Data excerpt

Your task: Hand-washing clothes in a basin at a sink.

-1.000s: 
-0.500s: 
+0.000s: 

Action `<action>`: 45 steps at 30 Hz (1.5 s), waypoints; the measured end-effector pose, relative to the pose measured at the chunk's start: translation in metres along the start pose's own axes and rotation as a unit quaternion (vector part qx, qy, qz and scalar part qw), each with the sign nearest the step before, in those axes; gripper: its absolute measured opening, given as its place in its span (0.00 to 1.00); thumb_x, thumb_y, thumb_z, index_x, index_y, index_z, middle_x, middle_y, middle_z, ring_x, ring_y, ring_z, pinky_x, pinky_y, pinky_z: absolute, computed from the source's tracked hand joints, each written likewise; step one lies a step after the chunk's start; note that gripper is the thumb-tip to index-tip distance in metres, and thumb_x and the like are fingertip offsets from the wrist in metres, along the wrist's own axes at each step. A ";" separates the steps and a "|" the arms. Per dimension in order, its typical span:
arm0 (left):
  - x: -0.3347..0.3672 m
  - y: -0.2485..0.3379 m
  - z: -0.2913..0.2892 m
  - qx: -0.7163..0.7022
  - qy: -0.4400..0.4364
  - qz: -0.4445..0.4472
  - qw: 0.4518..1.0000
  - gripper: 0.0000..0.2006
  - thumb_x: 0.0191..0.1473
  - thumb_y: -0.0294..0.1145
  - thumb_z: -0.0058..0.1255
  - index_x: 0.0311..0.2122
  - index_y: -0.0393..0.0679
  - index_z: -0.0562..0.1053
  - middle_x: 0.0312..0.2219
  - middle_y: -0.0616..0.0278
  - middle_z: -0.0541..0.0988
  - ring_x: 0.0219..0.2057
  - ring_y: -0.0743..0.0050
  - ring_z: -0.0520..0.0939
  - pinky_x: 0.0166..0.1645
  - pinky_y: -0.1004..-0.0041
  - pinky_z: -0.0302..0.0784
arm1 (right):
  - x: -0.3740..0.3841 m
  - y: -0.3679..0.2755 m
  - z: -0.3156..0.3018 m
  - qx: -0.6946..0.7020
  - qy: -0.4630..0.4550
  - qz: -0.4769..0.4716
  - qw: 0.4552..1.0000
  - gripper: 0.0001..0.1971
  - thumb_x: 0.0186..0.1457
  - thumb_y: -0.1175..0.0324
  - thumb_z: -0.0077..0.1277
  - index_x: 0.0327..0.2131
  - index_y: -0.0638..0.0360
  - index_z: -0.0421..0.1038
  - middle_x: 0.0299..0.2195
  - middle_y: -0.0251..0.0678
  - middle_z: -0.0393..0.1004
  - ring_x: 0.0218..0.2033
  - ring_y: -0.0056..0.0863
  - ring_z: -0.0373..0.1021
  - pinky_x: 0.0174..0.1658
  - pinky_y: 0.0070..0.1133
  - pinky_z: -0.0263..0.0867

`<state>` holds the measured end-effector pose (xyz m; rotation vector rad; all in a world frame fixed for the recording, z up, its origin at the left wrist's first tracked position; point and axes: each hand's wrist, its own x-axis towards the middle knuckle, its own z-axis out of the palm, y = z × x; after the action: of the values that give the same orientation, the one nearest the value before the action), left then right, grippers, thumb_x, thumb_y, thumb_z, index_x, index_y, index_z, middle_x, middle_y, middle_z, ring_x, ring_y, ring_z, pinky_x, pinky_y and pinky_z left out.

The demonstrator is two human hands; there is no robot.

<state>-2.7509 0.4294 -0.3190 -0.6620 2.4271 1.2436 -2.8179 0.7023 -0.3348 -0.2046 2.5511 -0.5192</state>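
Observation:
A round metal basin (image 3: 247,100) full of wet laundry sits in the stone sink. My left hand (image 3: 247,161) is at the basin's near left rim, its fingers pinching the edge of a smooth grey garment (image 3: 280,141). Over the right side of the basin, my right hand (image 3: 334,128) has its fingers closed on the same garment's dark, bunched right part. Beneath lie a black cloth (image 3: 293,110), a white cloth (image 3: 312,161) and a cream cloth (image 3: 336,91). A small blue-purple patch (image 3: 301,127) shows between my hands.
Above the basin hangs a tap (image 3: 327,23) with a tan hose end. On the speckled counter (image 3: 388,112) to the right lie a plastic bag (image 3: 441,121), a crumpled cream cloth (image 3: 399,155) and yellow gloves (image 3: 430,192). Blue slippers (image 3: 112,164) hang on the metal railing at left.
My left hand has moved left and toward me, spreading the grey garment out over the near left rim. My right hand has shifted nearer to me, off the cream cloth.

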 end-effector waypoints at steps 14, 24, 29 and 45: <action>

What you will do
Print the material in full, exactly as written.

Exercise solution
Your task: Hand-washing clothes in a basin at a sink.

-1.000s: 
-0.500s: 
+0.000s: 

Action `<action>`: 45 steps at 30 Hz (1.5 s), waypoints; the measured end-effector pose, relative to the pose measured at the chunk's start: translation in metres along the start pose's own axes and rotation as a unit quaternion (vector part qx, qy, qz and scalar part qw), each with the sign nearest the step before, in those axes; gripper: its absolute measured opening, given as its place in its span (0.00 to 1.00); thumb_x, thumb_y, thumb_z, index_x, index_y, index_z, middle_x, middle_y, middle_z, ring_x, ring_y, ring_z, pinky_x, pinky_y, pinky_z: absolute, computed from the source's tracked hand joints, each written likewise; step one lies a step after the chunk's start; note that gripper is the thumb-tip to index-tip distance in metres, and thumb_x and the like are fingertip offsets from the wrist in metres, along the wrist's own axes at each step. A ";" separates the steps and a "|" the arms. Per dimension in order, its typical span:
arm0 (left):
  - x: -0.3347..0.3672 m
  - y: -0.2485..0.3379 m
  - z: -0.2913..0.2892 m
  - qx: -0.7163..0.7022
  - qy: -0.4400..0.4364
  - qz: -0.4445..0.4472
  - qw: 0.4518..1.0000
  - gripper: 0.0000..0.2006
  - thumb_x: 0.0191..0.1473
  - thumb_y: -0.0294..0.1145
  - thumb_z: -0.0058..0.1255
  - index_x: 0.0311..0.2122
  - index_y: -0.0393..0.0679
  - index_z: -0.0562..0.1053
  - middle_x: 0.0312..0.2219
  - middle_y: -0.0616..0.0278
  - middle_z: -0.0541..0.0988
  - ring_x: 0.0219..0.2057
  - ring_y: -0.0743..0.0050
  - ring_z: -0.0520..0.0939
  - pinky_x: 0.0166..0.1645
  - pinky_y: -0.1004..-0.0041
  - pinky_z: -0.0302..0.0784
arm1 (right):
  - x: -0.3740..0.3841 m
  - y: -0.3679..0.2755 m
  - z: -0.3156..0.3018 m
  - qx: -0.6946..0.7020
  - qy: -0.4630..0.4550
  - qz: -0.4769..0.4716
  - qw: 0.4552..1.0000
  - gripper: 0.0001..0.1971
  - thumb_x: 0.0186..0.1457
  - thumb_y: -0.1175..0.0324
  - thumb_z: -0.0077..0.1277
  - index_x: 0.0327..0.2131
  - index_y: -0.0638..0.0360
  - index_z: -0.0421..0.1038
  - middle_x: 0.0299..0.2195
  - middle_y: -0.0251..0.0678
  - middle_z: -0.0393..0.1004
  - ring_x: 0.0218..0.2033
  - ring_y: -0.0056..0.0863
  - ring_z: -0.0373..0.1021
  - pinky_x: 0.0174..0.1658
  - pinky_y: 0.0070..0.1133
  - pinky_z: -0.0263..0.0867

`<state>` holds the measured end-effector pose (xyz m; rotation vector rad; all in a world frame fixed for the recording, z up, its origin at the left wrist's first tracked position; point and axes: each hand's wrist, its own x-axis towards the middle knuckle, its own z-axis out of the palm, y = z × x; after the action: of the values that give the same orientation, the one nearest the value before the action), left then right, grippers, thumb_x, thumb_y, thumb_z, index_x, index_y, index_z, middle_x, middle_y, middle_z, ring_x, ring_y, ring_z, pinky_x, pinky_y and pinky_z left out.

The demonstrator is two human hands; there is no robot.

<state>-2.7509 0.4294 -0.3190 -0.6620 2.4271 1.2436 -2.8179 0.7023 -0.3348 -0.2046 2.5511 -0.5192</state>
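Observation:
A round metal basin (image 3: 247,100) full of wet laundry sits in the stone sink. My left hand (image 3: 247,161) is at the basin's near left rim, its fingers pinching the edge of a smooth grey garment (image 3: 280,141). Over the right side of the basin, my right hand (image 3: 334,128) has its fingers closed on the same garment's dark, bunched right part. Beneath lie a black cloth (image 3: 293,110), a white cloth (image 3: 312,161) and a cream cloth (image 3: 336,91). A small blue-purple patch (image 3: 301,127) shows between my hands.
Above the basin hangs a tap (image 3: 327,23) with a tan hose end. On the speckled counter (image 3: 388,112) to the right lie a plastic bag (image 3: 441,121), a crumpled cream cloth (image 3: 399,155) and yellow gloves (image 3: 430,192). Blue slippers (image 3: 112,164) hang on the metal railing at left.
My left hand has moved left and toward me, spreading the grey garment out over the near left rim. My right hand has shifted nearer to me, off the cream cloth.
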
 end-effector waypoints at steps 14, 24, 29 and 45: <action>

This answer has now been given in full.